Africa In The European Imagination
Visions Of The Kongo, Angola, & Matamba 1600 - 1750

April 12 - June 1, 1997

 

To "discover" and to conquer, to conquer, to combat paganism and to Christianize, to trade in goods and to profit from the lucrative traffic in human flesh.

Such were the motivations of the colonists who ventured into the African continent from the sixteenth and eighteenth centuries. as a function of their objectives, the era, and the particular African kingdom into which they journeyed, European soldiers, sailors, missionaries, merchants, and exiled prisoners used various means to impose their will: at best, there was persuasion and diplomacy; at worst, brutal and bloody repression. Encounters based on a respect for the cultural structure and local customs in place were rare, not to say exceptional.

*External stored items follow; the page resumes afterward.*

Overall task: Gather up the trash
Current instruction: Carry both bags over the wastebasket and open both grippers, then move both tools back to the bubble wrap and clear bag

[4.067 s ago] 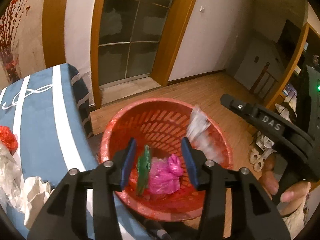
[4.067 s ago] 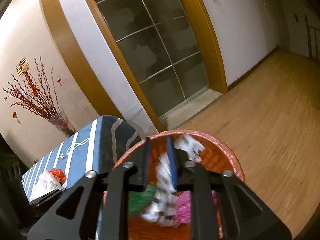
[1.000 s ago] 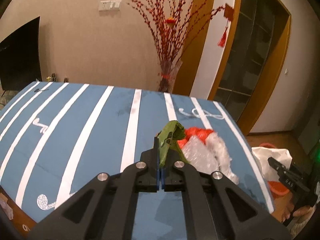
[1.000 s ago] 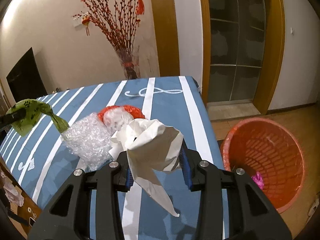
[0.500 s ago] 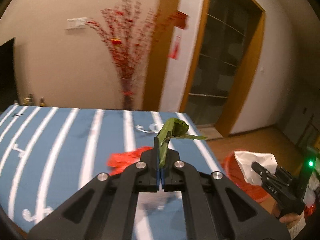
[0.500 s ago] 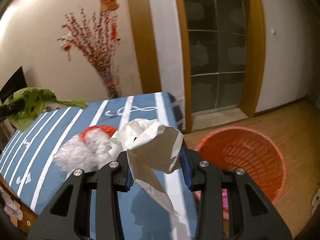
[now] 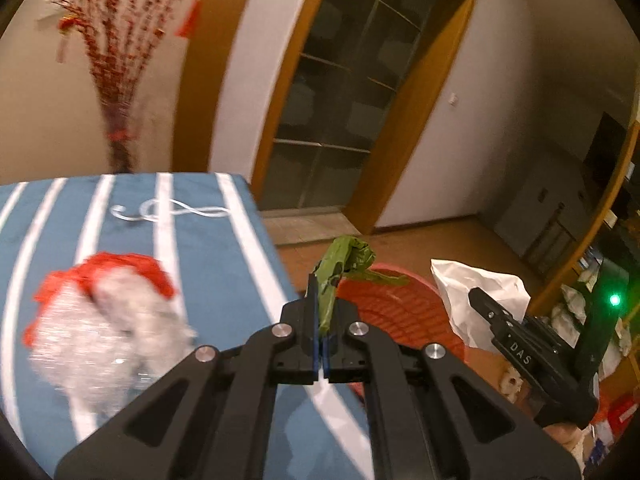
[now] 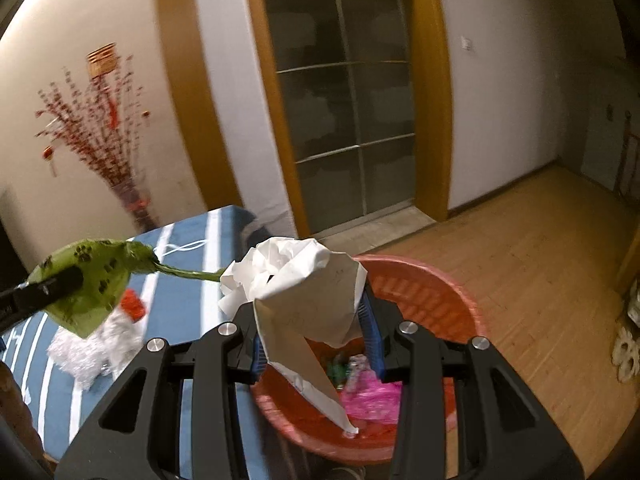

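Note:
My left gripper (image 7: 321,304) is shut on a green plastic wrapper (image 7: 344,264) and holds it in the air near the table's right edge, in front of the red basket (image 7: 396,300). The wrapper also shows in the right wrist view (image 8: 92,276). My right gripper (image 8: 316,320) is shut on a crumpled white paper (image 8: 308,284) above the red basket (image 8: 436,284), which holds pink and green trash (image 8: 372,396). The paper and right gripper show in the left wrist view (image 7: 476,292).
A blue table with white stripes (image 7: 208,248) carries clear bubble wrap (image 7: 108,344) and a red bag (image 7: 128,270). A vase of red branches (image 7: 116,80) stands behind it. A glass door (image 8: 344,92) and wooden floor (image 8: 540,248) lie beyond the basket.
Both grippers have swung right, from over the table toward the red basket, each carrying its piece. The right gripper's paper now hangs over the basket.

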Available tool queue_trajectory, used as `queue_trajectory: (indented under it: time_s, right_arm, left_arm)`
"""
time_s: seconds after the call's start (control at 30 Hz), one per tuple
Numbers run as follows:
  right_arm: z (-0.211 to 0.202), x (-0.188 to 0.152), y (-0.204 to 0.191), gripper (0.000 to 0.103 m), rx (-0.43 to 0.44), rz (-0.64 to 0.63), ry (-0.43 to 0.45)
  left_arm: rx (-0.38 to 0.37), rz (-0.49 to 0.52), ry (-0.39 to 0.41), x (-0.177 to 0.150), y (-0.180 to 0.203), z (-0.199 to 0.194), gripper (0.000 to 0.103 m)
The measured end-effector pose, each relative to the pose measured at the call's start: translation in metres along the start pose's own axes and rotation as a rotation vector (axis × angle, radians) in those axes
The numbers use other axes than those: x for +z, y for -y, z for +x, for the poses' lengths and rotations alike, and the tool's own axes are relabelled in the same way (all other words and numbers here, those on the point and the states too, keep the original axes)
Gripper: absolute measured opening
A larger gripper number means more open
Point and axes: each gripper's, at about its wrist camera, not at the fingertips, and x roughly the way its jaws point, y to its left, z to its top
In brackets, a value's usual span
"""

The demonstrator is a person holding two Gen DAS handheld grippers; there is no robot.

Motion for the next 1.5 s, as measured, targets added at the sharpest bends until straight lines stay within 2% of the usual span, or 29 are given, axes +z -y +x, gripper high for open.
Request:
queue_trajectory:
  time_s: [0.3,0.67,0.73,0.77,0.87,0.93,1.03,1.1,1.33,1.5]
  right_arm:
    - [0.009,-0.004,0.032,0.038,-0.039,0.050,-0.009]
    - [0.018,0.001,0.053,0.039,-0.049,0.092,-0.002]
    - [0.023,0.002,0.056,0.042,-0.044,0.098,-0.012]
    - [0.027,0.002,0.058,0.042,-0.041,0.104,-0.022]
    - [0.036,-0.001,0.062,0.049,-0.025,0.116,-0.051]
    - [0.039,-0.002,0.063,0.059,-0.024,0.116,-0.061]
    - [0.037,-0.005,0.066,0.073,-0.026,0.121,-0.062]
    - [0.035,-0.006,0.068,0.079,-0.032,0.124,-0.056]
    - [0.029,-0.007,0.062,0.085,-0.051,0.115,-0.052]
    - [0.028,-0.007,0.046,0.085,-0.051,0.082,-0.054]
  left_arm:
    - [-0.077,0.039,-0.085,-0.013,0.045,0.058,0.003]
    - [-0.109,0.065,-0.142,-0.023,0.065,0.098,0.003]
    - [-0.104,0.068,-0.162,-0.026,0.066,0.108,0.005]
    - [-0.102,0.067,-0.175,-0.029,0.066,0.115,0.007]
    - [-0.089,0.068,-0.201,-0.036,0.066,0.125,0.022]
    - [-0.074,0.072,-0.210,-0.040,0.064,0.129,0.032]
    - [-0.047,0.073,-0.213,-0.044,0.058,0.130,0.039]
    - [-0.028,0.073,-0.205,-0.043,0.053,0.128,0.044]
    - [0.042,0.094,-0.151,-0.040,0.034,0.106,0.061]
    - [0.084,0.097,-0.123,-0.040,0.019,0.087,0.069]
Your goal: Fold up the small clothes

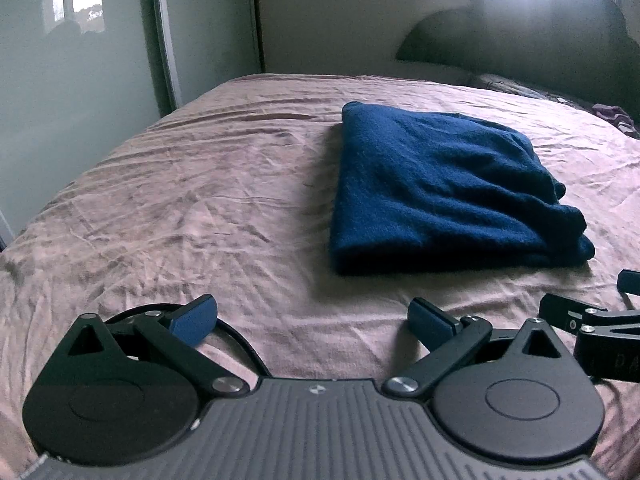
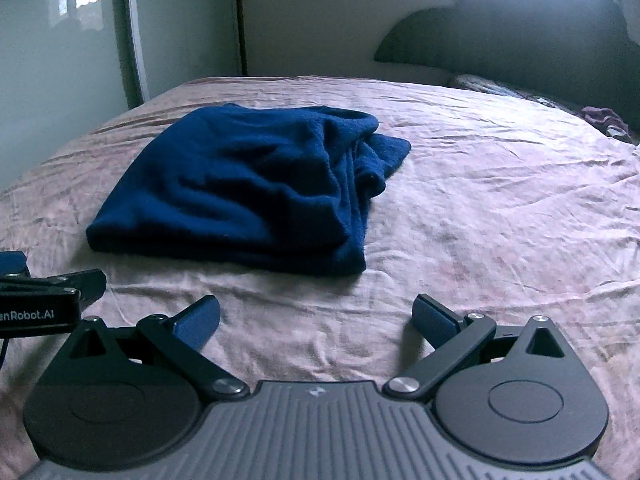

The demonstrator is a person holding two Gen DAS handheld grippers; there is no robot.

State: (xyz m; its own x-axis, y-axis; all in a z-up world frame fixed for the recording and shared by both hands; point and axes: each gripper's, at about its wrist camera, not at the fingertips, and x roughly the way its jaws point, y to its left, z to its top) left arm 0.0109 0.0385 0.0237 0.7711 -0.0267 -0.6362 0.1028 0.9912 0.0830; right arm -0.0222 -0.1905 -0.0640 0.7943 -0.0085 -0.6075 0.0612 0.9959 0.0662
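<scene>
The blue cloth [image 1: 436,192] lies folded in a thick stack on the pink bed sheet [image 1: 180,200], near the middle of the bed, w/ loose bunched edges on its right side. The left gripper [image 1: 312,320] sits low over the sheet, jaws wide apart & holding nothing, and the cloth is a bit ahead & to its right. The right gripper [image 2: 316,318] is just beside it, jaws also wide apart & empty, cloth ahead & to its left, not touching.
</scene>
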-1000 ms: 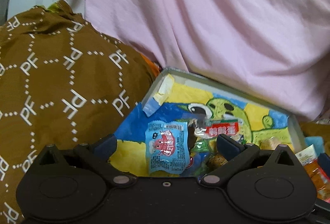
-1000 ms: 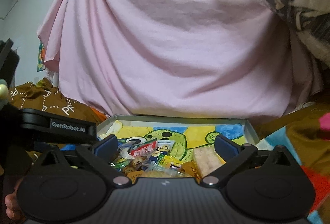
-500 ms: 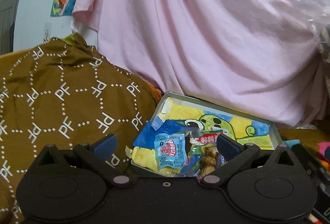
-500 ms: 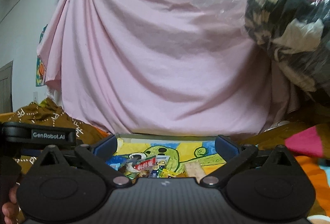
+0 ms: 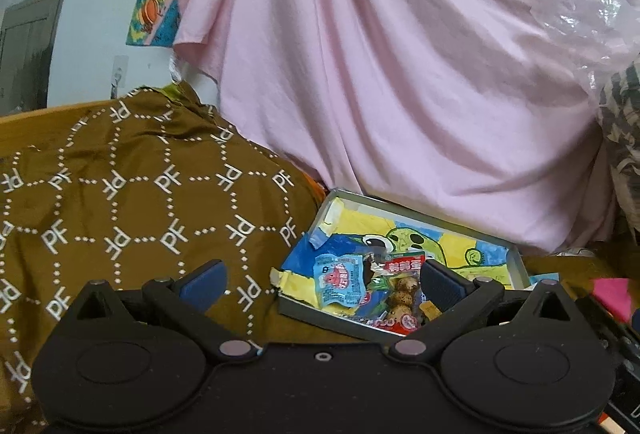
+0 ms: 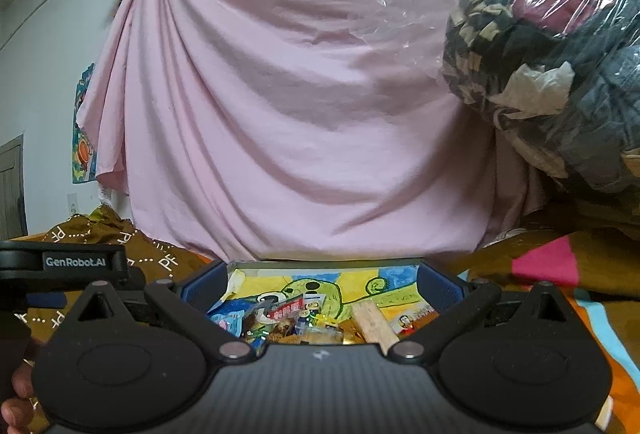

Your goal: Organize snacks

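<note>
A shallow grey tray (image 5: pixel 515 266) with a yellow, blue and green cartoon lining lies on the bed. Snacks are piled in its near part: a light blue packet (image 5: pixel 338 280), a red and white packet (image 5: pixel 404 266), a pack of brown balls (image 5: pixel 402 294). My left gripper (image 5: pixel 320 280) is open and empty, held back from the tray's near left corner. In the right wrist view the tray (image 6: pixel 320 265) lies ahead with the snack pile (image 6: pixel 296 322) and a tan wafer bar (image 6: pixel 374 322). My right gripper (image 6: pixel 320 288) is open and empty above its near edge.
A brown patterned blanket (image 5: pixel 120 202) rises left of the tray. A pink sheet (image 5: pixel 400 74) hangs behind it. A plastic-wrapped bundle of dark cloth (image 6: pixel 560 54) hangs at the upper right. The left gripper's body (image 6: pixel 64 262) shows at the right view's left edge.
Both grippers have pulled back and tilted up from the tray, so it now looks smaller and lower. Both stay open. The snacks have not moved.
</note>
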Demonstrator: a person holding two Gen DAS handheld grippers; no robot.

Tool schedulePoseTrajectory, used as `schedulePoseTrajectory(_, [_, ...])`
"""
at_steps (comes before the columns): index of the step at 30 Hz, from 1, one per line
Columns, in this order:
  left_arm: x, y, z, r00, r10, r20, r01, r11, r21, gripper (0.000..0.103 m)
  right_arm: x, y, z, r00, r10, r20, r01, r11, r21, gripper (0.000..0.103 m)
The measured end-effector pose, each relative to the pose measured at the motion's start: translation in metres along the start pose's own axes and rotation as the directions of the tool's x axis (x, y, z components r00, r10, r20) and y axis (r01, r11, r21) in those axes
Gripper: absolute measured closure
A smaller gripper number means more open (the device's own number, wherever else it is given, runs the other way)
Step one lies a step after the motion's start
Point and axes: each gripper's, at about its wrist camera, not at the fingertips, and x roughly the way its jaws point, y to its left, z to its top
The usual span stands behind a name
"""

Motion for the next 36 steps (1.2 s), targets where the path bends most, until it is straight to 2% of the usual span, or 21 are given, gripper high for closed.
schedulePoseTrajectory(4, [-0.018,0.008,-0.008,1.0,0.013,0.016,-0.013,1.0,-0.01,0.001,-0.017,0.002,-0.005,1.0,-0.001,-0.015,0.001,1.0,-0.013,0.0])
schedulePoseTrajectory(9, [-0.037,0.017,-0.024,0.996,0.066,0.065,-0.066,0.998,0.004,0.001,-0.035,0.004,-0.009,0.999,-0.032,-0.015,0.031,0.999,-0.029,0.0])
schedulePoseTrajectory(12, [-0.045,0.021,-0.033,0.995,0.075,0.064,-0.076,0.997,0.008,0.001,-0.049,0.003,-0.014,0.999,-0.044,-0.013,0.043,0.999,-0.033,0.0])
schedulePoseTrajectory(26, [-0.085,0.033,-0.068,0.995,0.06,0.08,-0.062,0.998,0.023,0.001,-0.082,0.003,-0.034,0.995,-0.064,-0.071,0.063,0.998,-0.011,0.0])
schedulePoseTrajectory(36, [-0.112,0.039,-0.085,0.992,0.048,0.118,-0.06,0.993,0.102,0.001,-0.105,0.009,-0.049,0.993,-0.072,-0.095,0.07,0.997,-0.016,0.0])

These illustrations - drawn from travel accounts from the then-
kingdoms of the Kongo, Angola, and Matamba - simultaneously translate and obscure European intentions in Africa. Created at the outset to illuminate the content of their accompanying texts - to intensify and enlarge the significance of the written word - this iconography conveys an underlying spirit of political, ideological, and religious propaganda as much as it reveals the fundamental incomprehension of the European mind when confronted with foreign civilizations.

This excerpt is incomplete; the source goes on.